[Stored items from a collection]
- - - - - - -

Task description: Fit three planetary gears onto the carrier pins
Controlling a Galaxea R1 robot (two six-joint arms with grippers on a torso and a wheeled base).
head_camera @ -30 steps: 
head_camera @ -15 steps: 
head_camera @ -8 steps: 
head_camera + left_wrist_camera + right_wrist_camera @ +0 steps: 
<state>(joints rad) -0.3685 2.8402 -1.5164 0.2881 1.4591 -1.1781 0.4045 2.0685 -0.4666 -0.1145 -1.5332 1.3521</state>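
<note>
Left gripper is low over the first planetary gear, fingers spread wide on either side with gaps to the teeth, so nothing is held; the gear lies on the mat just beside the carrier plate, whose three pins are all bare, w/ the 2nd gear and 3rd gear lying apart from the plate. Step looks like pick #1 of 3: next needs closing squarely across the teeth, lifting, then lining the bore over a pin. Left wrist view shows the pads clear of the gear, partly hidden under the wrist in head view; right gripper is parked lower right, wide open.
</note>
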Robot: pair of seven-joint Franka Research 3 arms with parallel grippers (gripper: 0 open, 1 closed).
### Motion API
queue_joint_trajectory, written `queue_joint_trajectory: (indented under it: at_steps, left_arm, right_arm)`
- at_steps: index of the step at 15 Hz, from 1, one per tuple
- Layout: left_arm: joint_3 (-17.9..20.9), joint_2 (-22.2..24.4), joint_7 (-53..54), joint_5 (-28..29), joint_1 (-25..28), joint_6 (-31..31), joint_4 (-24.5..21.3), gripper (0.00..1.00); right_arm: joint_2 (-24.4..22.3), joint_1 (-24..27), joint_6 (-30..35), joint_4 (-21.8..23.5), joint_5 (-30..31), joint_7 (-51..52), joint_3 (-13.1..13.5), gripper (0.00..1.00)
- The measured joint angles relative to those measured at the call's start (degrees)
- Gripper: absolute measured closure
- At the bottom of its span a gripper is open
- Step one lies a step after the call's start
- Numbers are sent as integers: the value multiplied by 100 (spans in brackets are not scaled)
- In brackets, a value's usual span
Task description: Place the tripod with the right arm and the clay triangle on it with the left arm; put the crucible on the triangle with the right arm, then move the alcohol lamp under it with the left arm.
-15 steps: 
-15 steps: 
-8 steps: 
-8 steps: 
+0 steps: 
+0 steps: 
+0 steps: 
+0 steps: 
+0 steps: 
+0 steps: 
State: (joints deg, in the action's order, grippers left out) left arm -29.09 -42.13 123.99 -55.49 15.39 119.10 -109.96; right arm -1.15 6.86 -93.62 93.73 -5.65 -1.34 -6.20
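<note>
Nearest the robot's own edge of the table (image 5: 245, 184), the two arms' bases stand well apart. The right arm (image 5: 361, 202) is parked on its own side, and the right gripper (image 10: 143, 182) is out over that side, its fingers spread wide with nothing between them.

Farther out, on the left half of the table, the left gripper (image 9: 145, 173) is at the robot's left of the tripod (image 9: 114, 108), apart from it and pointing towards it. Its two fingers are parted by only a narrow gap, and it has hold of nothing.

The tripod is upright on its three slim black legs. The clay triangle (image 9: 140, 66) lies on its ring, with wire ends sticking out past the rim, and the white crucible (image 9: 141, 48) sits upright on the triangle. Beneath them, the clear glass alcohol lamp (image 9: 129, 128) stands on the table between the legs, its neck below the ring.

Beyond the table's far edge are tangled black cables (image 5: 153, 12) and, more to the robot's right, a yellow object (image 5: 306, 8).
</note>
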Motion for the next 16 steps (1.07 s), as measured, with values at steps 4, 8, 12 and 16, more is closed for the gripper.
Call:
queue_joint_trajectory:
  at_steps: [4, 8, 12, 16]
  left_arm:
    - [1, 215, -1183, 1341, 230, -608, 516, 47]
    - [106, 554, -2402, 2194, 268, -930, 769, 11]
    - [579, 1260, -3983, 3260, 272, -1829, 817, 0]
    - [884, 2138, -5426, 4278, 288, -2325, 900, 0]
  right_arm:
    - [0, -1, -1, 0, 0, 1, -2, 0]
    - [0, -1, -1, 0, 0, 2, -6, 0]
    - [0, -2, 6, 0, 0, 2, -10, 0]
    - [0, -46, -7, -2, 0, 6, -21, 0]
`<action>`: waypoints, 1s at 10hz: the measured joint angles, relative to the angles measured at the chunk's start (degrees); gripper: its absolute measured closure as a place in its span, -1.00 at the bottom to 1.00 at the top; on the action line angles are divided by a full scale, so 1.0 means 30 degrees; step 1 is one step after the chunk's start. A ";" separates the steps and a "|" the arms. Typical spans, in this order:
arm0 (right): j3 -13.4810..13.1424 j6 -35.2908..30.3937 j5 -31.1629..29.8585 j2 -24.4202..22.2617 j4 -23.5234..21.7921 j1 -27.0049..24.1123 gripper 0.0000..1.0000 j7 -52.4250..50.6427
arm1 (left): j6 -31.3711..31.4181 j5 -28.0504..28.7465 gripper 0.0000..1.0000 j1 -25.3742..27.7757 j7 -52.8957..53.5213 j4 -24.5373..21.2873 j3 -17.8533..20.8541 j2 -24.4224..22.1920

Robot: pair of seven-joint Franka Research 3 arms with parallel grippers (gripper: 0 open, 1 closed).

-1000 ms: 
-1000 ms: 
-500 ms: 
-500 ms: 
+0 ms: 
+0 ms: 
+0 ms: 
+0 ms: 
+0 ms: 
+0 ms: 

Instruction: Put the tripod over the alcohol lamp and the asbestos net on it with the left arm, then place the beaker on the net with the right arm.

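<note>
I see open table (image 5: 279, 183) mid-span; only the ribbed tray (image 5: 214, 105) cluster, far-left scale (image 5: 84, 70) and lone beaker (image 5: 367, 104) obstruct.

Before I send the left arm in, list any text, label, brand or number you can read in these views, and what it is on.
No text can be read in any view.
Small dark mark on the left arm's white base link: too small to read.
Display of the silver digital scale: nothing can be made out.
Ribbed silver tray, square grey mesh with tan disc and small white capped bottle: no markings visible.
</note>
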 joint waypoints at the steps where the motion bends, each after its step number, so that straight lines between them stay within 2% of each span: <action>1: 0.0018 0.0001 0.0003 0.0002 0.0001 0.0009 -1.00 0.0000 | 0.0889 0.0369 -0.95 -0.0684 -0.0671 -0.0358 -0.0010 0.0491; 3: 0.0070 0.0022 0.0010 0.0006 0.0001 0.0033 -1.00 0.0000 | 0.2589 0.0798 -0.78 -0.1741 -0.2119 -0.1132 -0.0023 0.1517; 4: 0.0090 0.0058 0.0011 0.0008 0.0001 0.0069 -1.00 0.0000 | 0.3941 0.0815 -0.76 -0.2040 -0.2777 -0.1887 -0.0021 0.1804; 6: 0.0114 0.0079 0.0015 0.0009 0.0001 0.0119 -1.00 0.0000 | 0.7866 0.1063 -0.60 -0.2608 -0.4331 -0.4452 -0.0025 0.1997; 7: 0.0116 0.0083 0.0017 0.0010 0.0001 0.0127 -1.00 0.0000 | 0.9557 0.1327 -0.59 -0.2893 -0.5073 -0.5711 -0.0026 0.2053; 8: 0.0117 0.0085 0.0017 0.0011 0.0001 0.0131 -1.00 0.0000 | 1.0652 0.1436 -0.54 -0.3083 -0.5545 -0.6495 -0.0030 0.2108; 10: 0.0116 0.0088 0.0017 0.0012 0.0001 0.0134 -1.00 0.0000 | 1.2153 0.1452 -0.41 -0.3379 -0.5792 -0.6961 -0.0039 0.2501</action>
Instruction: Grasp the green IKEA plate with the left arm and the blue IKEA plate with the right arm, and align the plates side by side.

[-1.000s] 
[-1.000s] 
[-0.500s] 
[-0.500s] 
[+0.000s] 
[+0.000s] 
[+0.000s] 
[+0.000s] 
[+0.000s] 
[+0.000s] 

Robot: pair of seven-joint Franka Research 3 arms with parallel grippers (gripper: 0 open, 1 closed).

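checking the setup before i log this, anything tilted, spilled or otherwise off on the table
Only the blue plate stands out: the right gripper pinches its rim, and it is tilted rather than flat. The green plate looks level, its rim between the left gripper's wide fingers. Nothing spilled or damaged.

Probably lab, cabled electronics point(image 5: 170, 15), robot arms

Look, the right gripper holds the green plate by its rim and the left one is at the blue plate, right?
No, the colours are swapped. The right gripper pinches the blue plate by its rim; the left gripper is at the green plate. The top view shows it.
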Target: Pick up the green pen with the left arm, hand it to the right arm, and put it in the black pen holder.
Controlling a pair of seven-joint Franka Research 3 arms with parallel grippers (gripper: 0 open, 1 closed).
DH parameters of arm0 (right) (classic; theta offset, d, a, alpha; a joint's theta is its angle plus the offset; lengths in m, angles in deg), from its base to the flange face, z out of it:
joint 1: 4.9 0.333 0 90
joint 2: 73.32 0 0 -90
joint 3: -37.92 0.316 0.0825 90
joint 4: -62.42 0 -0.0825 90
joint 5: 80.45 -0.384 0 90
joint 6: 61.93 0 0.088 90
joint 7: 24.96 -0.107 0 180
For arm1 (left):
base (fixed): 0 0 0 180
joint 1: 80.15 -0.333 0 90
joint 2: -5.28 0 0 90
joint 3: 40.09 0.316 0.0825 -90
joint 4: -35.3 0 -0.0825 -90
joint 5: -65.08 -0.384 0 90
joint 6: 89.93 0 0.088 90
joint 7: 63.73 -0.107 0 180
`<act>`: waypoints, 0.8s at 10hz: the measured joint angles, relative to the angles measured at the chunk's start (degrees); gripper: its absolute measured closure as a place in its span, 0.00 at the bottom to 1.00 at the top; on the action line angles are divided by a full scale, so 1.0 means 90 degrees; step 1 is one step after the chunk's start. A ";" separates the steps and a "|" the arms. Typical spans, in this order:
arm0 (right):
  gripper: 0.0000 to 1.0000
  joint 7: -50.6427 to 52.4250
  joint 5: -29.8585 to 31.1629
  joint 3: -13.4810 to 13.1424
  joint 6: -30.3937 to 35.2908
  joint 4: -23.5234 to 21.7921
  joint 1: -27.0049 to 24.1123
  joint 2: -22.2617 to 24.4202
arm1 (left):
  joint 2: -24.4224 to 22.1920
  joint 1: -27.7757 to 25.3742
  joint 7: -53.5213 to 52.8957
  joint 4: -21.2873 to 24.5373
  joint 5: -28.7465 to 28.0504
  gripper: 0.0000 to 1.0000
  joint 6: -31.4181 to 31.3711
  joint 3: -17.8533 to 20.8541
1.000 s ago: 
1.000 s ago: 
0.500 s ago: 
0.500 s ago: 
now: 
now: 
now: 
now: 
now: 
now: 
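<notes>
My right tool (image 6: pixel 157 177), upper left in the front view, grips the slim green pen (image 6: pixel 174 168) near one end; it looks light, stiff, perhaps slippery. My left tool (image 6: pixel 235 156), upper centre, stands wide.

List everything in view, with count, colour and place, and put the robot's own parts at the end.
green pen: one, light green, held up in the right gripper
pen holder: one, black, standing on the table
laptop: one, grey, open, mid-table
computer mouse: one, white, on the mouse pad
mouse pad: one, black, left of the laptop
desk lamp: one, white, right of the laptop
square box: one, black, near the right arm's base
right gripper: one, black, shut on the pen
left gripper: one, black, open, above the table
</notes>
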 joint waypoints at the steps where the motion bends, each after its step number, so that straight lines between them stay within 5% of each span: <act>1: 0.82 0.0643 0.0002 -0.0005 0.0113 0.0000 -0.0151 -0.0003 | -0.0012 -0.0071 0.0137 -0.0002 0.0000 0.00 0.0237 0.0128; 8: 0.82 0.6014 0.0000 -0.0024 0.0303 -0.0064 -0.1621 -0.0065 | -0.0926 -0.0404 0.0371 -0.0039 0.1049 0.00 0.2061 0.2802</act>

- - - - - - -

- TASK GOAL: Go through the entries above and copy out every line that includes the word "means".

- ANSWER TO THE EXERCISE:
`<action>`: waypoints, 1s at 10hz: the measured joint angles, relative to the angles measured at the chunk's start (degrees); gripper: its absolute measured closure as a place in its span, -1.00 at the bottom to 1.00 at the top; on the action line angles are divided by a full scale, so 1.0 means 30 degrees; step 1 is one step after the chunk's start. A ";" separates the steps and a "|" the arms. Typical spans, in this order:
`<act>`: waypoints, 0.8s at 10hz: the measured joint angles, relative to the angles measured at the chunk's start (degrees); gripper: its absolute measured closure as a place in its span, 0.00 at the bottom to 1.00 at the top; on the action line angles are divided by a full scale, so 1.0 means 90 degrees; step 1 is one step after the chunk's start. A ";" separates the steps and a "|" the arms. Typical spans, in this order:

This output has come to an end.